- [EXERCISE AIM]: Leave the pictures out and repeat the rest of the data below exactly.

___

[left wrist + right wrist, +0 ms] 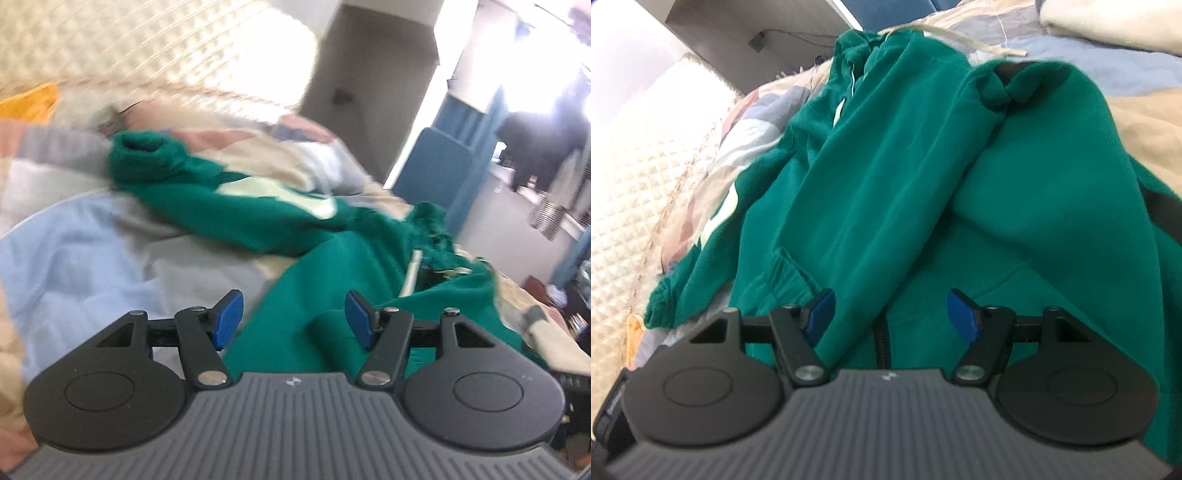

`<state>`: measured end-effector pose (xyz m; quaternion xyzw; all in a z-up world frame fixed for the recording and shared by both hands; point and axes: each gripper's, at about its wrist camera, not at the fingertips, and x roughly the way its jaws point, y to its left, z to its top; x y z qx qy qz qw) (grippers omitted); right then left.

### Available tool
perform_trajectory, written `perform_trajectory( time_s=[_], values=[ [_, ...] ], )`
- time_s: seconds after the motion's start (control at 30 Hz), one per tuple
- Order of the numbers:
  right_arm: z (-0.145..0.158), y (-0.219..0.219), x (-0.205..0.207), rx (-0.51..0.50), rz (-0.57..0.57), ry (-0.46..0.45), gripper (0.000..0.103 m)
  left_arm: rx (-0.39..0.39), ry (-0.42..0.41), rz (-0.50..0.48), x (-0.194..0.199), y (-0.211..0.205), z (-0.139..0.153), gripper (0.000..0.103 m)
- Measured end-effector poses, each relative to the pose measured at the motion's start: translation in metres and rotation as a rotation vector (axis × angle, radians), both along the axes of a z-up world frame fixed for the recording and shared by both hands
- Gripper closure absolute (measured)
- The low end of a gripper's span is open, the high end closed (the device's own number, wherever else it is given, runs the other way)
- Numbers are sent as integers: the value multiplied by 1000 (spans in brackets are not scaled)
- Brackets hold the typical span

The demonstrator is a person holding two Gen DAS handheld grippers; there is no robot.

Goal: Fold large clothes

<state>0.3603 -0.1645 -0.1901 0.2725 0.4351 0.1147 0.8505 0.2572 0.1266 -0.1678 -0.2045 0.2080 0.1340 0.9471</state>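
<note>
A large green hoodie point(317, 258) lies spread on a patchwork bedspread point(92, 251). One sleeve with a ribbed cuff point(144, 155) stretches away to the left, with a pale patch point(277, 192) on it. My left gripper point(291, 319) is open and empty, just above the hoodie's near hem. In the right wrist view the hoodie point(923, 184) fills the middle, with a sleeve folded across the body and its cuff point(790, 280) near the left finger. My right gripper point(890, 314) is open and empty, low over the fabric. A cream drawstring point(964, 40) lies at the far end.
A quilted cream headboard point(129, 48) rises behind the bed. A yellow item point(33, 103) lies at the far left. A blue chair point(432, 170) and a cluttered room stand to the right. A cream blanket point(1108, 18) lies at the top right of the right wrist view.
</note>
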Motion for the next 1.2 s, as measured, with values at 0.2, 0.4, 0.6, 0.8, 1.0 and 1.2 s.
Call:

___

- [RESULT BELOW]:
[left wrist + right wrist, +0 ms] 

`<state>`: measured end-effector pose (xyz m; quaternion xyzw; all in a z-up world frame fixed for the recording and shared by both hands; point and axes: each gripper's, at about its wrist camera, not at the fingertips, and x roughly the way its jaws point, y to its left, z to its top; x y z qx qy qz qw) (grippers omitted); right then left.

### Available tool
perform_trajectory, written `perform_trajectory( time_s=[_], values=[ [_, ...] ], )`
- time_s: seconds after the motion's start (control at 30 Hz), one per tuple
- Order of the numbers:
  right_arm: z (-0.145..0.158), y (-0.219..0.219), x (-0.205..0.207), rx (-0.51..0.50), rz (-0.57..0.57), ry (-0.46..0.45), gripper (0.000..0.103 m)
  left_arm: rx (-0.39..0.39), ry (-0.42..0.41), rz (-0.50..0.48), x (-0.194..0.199), y (-0.211..0.205), z (-0.139..0.153), gripper (0.000..0.103 m)
- Measured end-effector poses, each relative to the pose measured at the motion's start: translation in metres and rotation as a rotation vector (axis × angle, radians), both along the axes of a z-up world frame fixed for the recording and shared by both hands
- Gripper closure absolute (measured)
- The low end of a gripper's span is open, the high end closed (the device's own number, wherever else it is given, runs the other way)
- Numbers are sent as integers: the value multiplied by 1000 (spans in brackets are not scaled)
- Brackets hold the typical span

The demonstrator is a person holding two Gen DAS handheld grippers; there is no robot.

Goal: Fold large clothes

<state>0.3603 -0.1645 -0.1901 0.2725 0.4351 0.1147 0.8505 0.2572 0.1266 -0.1678 -0.2045 0.2080 0.1340 0.9471</state>
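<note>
A large green hoodie point(317, 258) lies spread on a patchwork bedspread point(92, 251). One sleeve with a ribbed cuff point(144, 155) stretches away to the left, with a pale patch point(277, 192) on it. My left gripper point(291, 319) is open and empty, just above the hoodie's near hem. In the right wrist view the hoodie point(923, 184) fills the middle, with a sleeve folded across the body and its cuff point(790, 280) near the left finger. My right gripper point(890, 314) is open and empty, low over the fabric. A cream drawstring point(964, 40) lies at the far end.
A quilted cream headboard point(129, 48) rises behind the bed. A yellow item point(33, 103) lies at the far left. A blue chair point(432, 170) and a cluttered room stand to the right. A cream blanket point(1108, 18) lies at the top right of the right wrist view.
</note>
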Motion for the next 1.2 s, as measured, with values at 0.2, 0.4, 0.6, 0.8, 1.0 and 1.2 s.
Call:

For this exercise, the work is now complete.